───── Input data ─────

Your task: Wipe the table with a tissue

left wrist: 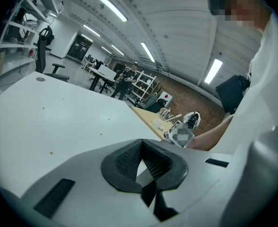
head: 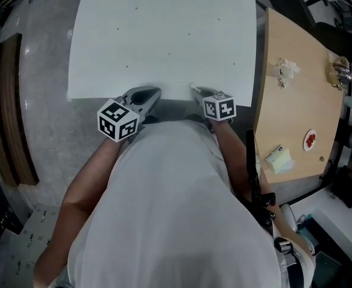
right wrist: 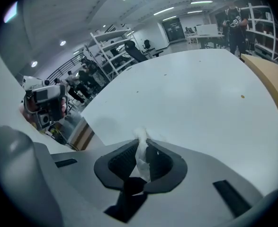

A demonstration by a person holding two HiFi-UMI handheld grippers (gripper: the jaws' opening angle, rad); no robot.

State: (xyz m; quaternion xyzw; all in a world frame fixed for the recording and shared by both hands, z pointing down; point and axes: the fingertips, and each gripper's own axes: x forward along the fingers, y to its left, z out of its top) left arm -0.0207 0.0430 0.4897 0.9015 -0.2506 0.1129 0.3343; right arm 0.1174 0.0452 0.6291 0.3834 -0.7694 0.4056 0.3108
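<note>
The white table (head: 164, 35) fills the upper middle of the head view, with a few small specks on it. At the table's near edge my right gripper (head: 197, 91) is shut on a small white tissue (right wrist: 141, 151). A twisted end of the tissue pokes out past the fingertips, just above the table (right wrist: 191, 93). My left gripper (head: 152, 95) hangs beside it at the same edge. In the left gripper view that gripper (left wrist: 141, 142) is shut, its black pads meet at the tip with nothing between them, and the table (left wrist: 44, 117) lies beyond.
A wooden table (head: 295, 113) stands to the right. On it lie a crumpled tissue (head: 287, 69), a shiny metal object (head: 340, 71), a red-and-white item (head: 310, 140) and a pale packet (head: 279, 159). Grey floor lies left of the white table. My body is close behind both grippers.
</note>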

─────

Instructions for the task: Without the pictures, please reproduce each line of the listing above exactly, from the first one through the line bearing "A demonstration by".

Task result:
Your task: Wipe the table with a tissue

left wrist: 
head: 
right wrist: 

A demonstration by a person holding two HiFi-UMI handheld grippers (gripper: the jaws' opening angle, rad); no robot.

That concludes the answer.